- _Task details_
Type out the data below in its entirety, exactly as given.
╭─ Provided data
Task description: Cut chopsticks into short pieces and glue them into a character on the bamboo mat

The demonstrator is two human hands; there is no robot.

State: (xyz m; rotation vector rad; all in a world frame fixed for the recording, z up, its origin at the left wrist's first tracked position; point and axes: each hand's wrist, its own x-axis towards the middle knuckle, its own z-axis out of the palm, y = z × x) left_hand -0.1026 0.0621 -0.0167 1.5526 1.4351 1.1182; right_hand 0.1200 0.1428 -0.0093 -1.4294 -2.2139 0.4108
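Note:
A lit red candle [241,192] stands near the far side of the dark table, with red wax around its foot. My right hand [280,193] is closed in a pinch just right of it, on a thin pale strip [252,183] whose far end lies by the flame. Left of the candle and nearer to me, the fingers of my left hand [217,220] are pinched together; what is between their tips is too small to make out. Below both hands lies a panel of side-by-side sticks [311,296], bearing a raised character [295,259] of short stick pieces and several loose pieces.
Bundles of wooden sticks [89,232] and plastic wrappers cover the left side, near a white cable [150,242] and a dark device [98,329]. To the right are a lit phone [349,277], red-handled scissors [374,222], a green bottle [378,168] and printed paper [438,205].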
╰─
- _Result_
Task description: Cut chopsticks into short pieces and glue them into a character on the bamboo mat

The demonstrator is two human hands; there is no robot.

State: (xyz m; rotation vector rad; all in a world frame fixed for the recording, z up, its origin at the left wrist's first tracked position; point and axes: each hand's wrist, its own x-axis towards the middle knuckle, its own z-axis out of the palm, y = z × x) left_hand -0.1026 0.0621 -0.0167 1.5526 1.4351 1.1182; right_hand 0.1200 0.1428 -0.0093 -1.4294 -2.2139 0.4108
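Note:
A lit red candle [241,192] stands near the far side of the dark table, with red wax around its foot. My right hand [280,193] is closed in a pinch just right of it, on a thin pale strip [252,183] whose far end lies by the flame. Left of the candle and nearer to me, the fingers of my left hand [217,220] are pinched together; what is between their tips is too small to make out. Below both hands lies a panel of side-by-side sticks [311,296], bearing a raised character [295,259] of short stick pieces and several loose pieces.
Bundles of wooden sticks [89,232] and plastic wrappers cover the left side, near a white cable [150,242] and a dark device [98,329]. To the right are a lit phone [349,277], red-handled scissors [374,222], a green bottle [378,168] and printed paper [438,205].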

This answer requires nothing more.